Elle n'avait pas pleuré. Qui pleurerait une famille qui lui crachait au visage ? Elle était partie, sans un mot, avec pour tout bagage une valise légère. Elle allait épouser Ted Tonks. Mais ce qu'elle allait faire ne les concernait plus.
Narcissa est assise dans le salon. Elle lit, « De la pureté de sang » d'Oliver Bloodless (« ça ne s'invente pas » s'était-elle dit en elle-même, riant même un peu, puisqu'en son fort intérieur elle en avait le droit), une lecture conseillée t encouragée par ses parents. Cygnus passe près d'elle. Passe sa main sur sa chevelure dorée. C'est étrange… presque un geste d'affection.

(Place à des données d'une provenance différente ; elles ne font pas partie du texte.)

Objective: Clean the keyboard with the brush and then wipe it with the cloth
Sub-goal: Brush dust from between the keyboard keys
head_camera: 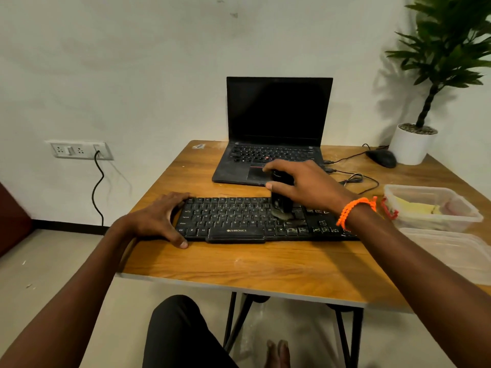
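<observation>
A black, dusty keyboard (233,220) lies across the middle of the wooden table (239,264). My left hand (162,217) grips the keyboard's left end, thumb on the front edge. Above the right half of the keys my right hand (305,185) holds a black brush (282,199) upright; its greyish bristles press on the keys. A yellow cloth (417,208) sits inside a clear plastic box (435,221) at the right edge of the table.
An open black laptop (276,128) stands behind the keyboard. A black mouse (381,158) with its cables and a white potted plant (411,147) occupy the back right corner. A clear lid (457,251) lies near the box. A wall socket (79,150) is at left.
</observation>
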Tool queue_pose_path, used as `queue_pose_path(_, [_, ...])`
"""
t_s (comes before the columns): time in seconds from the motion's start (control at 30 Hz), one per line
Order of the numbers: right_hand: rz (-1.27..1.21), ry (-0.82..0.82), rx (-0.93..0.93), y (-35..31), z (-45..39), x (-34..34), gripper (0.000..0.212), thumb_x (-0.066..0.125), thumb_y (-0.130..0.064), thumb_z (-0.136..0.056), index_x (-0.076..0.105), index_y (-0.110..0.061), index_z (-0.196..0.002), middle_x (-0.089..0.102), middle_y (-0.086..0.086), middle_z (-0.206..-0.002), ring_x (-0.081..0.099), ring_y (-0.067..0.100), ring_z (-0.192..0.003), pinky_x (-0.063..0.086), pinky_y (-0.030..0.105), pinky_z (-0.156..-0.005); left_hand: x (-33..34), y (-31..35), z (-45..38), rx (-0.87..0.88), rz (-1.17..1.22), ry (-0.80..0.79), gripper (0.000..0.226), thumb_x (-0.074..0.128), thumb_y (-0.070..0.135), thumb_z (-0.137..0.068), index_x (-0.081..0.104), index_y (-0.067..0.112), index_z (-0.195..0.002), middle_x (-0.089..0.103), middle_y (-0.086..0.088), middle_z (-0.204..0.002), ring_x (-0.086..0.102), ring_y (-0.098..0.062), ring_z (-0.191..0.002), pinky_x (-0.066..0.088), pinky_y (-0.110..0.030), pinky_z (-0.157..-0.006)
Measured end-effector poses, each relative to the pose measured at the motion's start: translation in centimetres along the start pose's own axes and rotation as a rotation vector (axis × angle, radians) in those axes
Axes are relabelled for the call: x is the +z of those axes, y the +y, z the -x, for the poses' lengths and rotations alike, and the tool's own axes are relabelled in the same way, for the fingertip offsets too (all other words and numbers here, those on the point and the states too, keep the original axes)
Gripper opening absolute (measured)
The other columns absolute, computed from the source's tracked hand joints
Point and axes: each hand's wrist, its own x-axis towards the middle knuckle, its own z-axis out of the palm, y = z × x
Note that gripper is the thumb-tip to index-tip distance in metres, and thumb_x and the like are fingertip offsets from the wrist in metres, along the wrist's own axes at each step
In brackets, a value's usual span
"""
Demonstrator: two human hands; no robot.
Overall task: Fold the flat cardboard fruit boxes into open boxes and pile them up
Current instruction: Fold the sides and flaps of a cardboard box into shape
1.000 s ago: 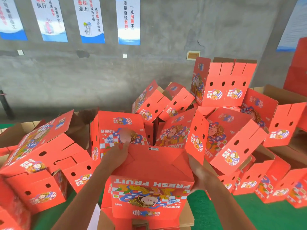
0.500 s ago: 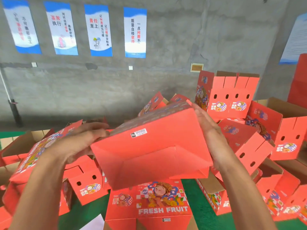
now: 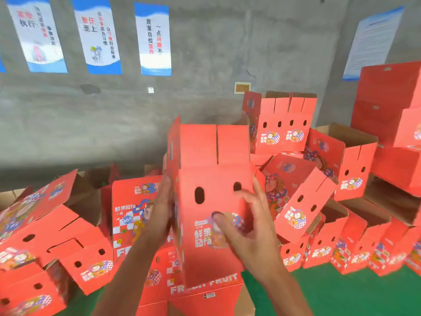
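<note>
I hold a folded red fruit box (image 3: 211, 176) upright in front of me, its top flaps standing up and its end face with two oval holes turned toward me. My left hand (image 3: 160, 215) lies flat with straight fingers against the box's left side. My right hand (image 3: 249, 226) is spread against the end face and right edge, thumb on the printed label; motion blurs the fingers. Below the box lies a stack of flat boxes (image 3: 205, 290) printed "FRESH FRUIT".
Folded red boxes lie tumbled at the left (image 3: 57, 236) and the right (image 3: 307, 201), with one upright at the back (image 3: 284, 124). A tall red stack (image 3: 387, 106) stands far right. Green floor (image 3: 341, 293) shows at lower right. A grey wall with posters (image 3: 152, 39) closes the back.
The box has gone from lying on the flat stack, to being lifted bottom toward me, to standing upright with its end face toward me. Both hands shifted from its edges to its sides.
</note>
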Motion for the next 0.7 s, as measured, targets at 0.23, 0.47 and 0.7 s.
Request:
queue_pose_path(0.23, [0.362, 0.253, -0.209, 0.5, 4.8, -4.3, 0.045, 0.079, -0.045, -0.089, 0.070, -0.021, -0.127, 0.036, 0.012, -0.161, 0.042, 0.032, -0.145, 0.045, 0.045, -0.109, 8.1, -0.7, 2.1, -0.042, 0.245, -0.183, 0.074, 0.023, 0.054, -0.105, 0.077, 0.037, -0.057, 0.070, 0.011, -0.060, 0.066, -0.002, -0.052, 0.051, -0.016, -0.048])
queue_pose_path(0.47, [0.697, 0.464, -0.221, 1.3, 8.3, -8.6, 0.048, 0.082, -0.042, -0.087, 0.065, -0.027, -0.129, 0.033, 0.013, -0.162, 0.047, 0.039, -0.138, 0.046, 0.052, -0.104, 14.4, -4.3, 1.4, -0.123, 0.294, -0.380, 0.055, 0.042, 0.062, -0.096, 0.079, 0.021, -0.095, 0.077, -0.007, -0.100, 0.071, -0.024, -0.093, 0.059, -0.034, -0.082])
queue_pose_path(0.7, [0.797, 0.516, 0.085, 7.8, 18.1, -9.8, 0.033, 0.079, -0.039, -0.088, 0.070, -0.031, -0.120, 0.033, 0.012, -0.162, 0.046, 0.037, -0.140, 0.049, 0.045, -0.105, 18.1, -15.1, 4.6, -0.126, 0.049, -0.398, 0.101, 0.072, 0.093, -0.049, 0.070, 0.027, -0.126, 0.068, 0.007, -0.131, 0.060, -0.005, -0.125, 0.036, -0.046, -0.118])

C'est la seule fille qui leur reste.
Elle ne les décevra pas.
Bella, Andy, Cissy.
Trois petites filles, pâles et sages.
La première chérie et choyée, qui va bientôt entrer à Poudlard, qui dirige la maisonnée d'une main de maître.
La deuxième sage et raisonnée, qui à huit ans semble déjà par ses aphorismes centenaire.
La troisième transparente et oubliée.
Bella s'entraîne à lancer des sorts. Elle a hâte d'entrer à Poudlard, hâte de rejoindre Serpentard, hâte d'apprendre la magie noire pour l'exercer –non pour s'en défendre !, comme son père qu'elle admire tellement. Elle veut lui ressembler, elle veut qu'il soit fier qu'elle soit sa fille.
Elle ne parle que de ça : enfin exercer la magie. Enfin enfin enfin être une sorcière. Une vraie sorcière. Et, elle l'espère, devenir une grande sorcière, admirée et respectée. Comme son père. Comme son illustre modèle.
Andromeda jouait aux échecs avec son père. C'était le rare moment où tous deux communiquaient. Cygnus parlait peu, mais il appréciait d'affronter sa seconde fille dans ce jeu, qui était plus qu'un jeu. Elle avait l'esprit moins vif que sa grande sœur, parce qu'elle était moins impétueuse. Mais elle analysait mieux. Elle était calme et posée. Il lui arrivait souvent de gagner. Puis, elle baissait les yeux, de peur d'avoir blessé l'orgueil de son père, et qu'il la punisse. Mais cela arrivait peu. Ouvent, il était satisfait d'avoir élevé une fille aussi douée.
Narcissa est assise par terre. Elle lit un livre de contes qu'elle a déjà lu cent fois, puisqu'elle ne peut en avoir d'autre. L'un de ses alliées va bientôt partir, la laisser l'abandonner. Seule avec Andromeda, qui est trop sage pour lui porter secours, et ses deux parents qui l'ignorent ou, pire, la punissent d'être là. Juste d'être là. Tout est toujours de sa faute.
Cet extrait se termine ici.